**Goal of the exercise:** In the entries below, find the line with "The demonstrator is" and the line with "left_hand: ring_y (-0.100"; give again those lines and every line between them, exactly.

(Records from a collection)
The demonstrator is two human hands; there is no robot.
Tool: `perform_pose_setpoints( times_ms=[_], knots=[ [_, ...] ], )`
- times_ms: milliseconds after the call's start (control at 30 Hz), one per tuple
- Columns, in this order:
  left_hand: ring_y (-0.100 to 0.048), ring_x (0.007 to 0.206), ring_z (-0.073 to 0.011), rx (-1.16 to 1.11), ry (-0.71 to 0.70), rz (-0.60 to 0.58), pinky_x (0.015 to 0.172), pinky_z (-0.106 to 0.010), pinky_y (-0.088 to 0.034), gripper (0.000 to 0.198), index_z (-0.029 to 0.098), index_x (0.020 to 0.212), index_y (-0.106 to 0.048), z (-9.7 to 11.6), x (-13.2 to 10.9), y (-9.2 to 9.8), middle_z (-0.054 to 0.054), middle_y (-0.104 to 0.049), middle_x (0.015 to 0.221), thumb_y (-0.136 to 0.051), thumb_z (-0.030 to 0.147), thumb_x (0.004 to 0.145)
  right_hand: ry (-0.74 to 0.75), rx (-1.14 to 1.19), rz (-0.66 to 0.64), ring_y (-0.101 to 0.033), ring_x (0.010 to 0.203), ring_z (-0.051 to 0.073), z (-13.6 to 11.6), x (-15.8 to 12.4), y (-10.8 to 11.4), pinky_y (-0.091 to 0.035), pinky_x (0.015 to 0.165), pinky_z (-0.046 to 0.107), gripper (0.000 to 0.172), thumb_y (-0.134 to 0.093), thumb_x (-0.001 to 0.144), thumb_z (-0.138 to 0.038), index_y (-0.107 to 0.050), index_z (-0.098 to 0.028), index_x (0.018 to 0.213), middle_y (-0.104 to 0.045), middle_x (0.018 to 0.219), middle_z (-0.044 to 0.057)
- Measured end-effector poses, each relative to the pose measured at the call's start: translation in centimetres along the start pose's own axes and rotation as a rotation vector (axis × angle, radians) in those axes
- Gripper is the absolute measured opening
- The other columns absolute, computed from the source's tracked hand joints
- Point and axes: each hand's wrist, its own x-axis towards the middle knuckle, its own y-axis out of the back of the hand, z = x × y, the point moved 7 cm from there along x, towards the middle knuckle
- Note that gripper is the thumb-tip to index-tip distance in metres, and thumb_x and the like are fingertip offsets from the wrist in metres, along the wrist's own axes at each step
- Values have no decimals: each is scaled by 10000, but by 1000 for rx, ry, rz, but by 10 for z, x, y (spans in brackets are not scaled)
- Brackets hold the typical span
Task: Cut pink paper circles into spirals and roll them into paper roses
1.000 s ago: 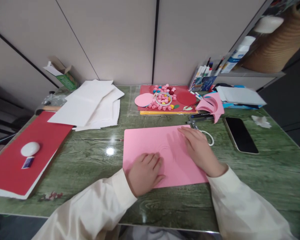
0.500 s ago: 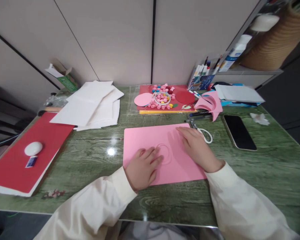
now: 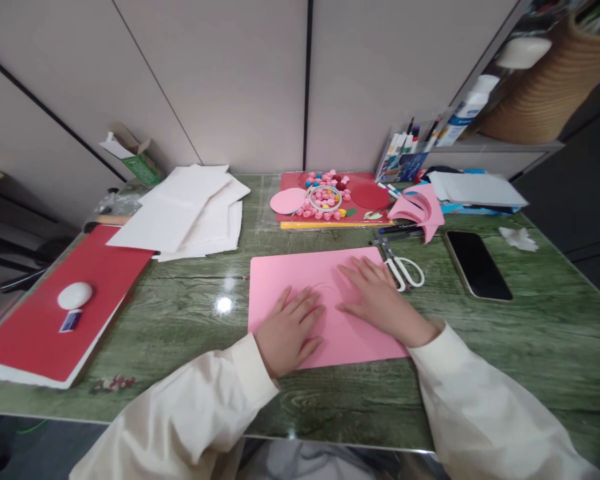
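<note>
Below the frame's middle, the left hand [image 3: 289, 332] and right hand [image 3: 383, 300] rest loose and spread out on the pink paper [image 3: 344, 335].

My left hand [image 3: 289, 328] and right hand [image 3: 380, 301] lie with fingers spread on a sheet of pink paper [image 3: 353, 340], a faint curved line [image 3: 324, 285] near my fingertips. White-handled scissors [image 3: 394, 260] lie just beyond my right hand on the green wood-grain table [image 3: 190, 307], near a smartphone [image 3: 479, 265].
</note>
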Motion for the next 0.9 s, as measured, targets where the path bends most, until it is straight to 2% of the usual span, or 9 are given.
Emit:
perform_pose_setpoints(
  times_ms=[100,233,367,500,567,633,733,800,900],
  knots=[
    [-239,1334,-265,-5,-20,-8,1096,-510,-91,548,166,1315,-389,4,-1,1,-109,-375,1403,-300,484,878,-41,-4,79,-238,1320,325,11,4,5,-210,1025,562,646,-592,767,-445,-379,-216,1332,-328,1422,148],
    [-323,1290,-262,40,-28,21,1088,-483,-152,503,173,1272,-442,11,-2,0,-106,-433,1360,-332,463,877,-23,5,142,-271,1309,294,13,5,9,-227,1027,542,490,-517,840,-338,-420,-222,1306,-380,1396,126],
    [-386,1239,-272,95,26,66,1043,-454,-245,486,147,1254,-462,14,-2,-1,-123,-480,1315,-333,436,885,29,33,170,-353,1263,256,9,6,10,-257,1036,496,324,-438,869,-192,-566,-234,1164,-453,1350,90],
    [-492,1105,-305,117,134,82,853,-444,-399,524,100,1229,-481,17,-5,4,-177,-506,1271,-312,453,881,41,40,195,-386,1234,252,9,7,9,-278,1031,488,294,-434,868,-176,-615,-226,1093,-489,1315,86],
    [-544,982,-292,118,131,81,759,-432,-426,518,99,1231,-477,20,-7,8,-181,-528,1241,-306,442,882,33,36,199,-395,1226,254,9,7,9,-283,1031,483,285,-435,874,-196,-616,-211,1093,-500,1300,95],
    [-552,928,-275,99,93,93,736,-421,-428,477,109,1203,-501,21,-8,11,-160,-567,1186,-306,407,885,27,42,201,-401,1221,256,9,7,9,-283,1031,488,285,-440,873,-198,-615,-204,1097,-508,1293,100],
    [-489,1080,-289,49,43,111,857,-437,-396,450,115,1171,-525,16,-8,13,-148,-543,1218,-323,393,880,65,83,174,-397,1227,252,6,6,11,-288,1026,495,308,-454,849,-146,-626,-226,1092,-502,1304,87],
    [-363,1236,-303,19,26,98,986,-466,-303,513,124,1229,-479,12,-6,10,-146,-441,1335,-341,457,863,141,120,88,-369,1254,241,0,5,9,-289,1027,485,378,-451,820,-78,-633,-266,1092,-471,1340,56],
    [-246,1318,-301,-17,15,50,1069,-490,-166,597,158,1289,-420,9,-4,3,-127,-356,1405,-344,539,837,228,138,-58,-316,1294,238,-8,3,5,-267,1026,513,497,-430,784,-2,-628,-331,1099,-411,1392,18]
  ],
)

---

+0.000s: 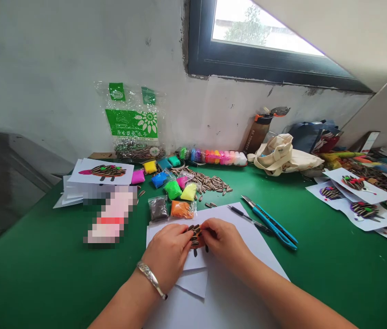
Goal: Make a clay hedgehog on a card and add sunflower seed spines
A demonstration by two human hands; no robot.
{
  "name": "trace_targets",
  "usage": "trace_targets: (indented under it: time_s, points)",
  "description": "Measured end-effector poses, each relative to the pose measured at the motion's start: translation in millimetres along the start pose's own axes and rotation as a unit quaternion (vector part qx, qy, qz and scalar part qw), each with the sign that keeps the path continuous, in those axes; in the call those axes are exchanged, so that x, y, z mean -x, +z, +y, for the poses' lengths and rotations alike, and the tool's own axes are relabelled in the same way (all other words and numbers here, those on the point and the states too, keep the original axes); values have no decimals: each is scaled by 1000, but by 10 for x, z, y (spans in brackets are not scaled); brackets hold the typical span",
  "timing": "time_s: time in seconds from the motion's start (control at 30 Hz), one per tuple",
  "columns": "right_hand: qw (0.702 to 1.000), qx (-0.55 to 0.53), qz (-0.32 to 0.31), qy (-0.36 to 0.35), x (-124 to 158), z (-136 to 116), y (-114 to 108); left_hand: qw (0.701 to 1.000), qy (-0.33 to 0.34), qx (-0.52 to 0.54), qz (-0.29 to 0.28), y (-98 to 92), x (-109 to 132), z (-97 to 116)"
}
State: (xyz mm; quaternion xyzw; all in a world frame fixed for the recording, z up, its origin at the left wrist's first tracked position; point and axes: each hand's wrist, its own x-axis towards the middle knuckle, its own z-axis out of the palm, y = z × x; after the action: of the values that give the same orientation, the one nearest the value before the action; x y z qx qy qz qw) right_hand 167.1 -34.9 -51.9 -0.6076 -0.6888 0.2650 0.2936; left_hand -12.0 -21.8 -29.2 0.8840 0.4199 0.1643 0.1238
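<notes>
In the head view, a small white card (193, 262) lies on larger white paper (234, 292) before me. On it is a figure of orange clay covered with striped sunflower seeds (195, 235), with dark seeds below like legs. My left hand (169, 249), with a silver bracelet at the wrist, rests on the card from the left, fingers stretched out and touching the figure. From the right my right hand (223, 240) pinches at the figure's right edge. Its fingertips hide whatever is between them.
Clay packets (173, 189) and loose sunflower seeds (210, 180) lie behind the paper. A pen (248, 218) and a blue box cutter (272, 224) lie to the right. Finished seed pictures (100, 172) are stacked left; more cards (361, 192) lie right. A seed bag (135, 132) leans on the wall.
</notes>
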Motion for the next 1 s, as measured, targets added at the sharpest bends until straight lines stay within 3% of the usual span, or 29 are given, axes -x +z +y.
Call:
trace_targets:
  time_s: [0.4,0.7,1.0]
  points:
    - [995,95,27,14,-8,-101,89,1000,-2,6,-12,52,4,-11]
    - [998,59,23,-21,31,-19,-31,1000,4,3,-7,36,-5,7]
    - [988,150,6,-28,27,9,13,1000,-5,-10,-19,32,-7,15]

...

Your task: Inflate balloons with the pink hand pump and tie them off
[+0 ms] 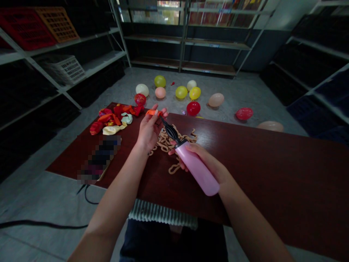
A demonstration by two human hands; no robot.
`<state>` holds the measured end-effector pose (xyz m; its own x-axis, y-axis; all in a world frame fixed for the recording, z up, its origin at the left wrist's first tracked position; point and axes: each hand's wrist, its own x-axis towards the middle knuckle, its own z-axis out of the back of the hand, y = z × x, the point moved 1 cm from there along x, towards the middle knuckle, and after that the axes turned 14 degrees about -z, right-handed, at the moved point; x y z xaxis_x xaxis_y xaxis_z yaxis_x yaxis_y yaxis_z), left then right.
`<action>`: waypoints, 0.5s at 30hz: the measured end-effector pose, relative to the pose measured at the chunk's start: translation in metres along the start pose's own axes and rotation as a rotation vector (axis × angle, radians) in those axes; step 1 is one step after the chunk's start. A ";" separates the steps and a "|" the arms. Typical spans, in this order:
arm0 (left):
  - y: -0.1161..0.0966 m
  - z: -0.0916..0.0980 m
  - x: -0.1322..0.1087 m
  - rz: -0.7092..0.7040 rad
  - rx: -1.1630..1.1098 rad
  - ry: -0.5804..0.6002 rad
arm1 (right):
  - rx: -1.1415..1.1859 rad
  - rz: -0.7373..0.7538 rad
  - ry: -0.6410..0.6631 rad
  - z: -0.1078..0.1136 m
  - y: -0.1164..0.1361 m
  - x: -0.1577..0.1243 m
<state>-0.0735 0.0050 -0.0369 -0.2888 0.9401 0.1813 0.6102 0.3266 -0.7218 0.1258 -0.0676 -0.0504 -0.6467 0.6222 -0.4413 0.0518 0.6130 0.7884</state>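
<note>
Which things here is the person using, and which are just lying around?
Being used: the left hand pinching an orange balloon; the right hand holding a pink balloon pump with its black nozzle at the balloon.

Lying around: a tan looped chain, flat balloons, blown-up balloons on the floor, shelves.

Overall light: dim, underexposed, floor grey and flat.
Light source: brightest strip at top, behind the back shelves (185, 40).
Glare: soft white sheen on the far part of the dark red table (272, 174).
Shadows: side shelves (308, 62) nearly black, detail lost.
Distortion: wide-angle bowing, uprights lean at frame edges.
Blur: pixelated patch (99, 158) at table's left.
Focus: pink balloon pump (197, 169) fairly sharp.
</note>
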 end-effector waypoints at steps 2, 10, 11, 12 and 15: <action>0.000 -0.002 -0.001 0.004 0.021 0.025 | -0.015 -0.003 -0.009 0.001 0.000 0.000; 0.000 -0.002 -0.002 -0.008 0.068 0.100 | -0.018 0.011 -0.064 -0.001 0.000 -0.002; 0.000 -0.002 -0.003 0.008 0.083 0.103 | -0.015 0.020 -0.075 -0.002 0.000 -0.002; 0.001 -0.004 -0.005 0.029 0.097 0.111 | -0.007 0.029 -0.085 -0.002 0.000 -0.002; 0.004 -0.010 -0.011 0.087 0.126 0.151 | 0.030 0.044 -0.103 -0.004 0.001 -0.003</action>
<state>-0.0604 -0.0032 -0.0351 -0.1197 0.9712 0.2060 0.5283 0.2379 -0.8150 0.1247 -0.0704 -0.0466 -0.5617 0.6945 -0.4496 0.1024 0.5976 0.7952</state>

**Answer section:**
The demonstrator is two human hands; there is no robot.
Tool: `perform_pose_setpoints( times_ms=[_], knots=[ [_, ...] ], )`
- times_ms: milliseconds after the call's start (control at 30 Hz), one per tuple
- Columns, in this order:
  left_hand: ring_y (-0.100 to 0.048), ring_x (0.007 to 0.206), ring_z (-0.073 to 0.011), rx (-1.16 to 1.11), ry (-0.71 to 0.70), rz (-0.60 to 0.58), pinky_x (0.015 to 0.172), pinky_z (-0.106 to 0.010), pinky_y (-0.088 to 0.034), gripper (0.000 to 0.198), index_z (-0.029 to 0.098), index_x (0.020 to 0.212), index_y (-0.106 to 0.048), z (-9.7 to 11.6), x (-13.2 to 10.9), y (-9.2 to 9.8), middle_z (-0.054 to 0.054), middle_y (-0.104 to 0.049), middle_x (0.015 to 0.221), thumb_y (-0.136 to 0.051), thumb_z (-0.030 to 0.147), thumb_x (0.004 to 0.145)

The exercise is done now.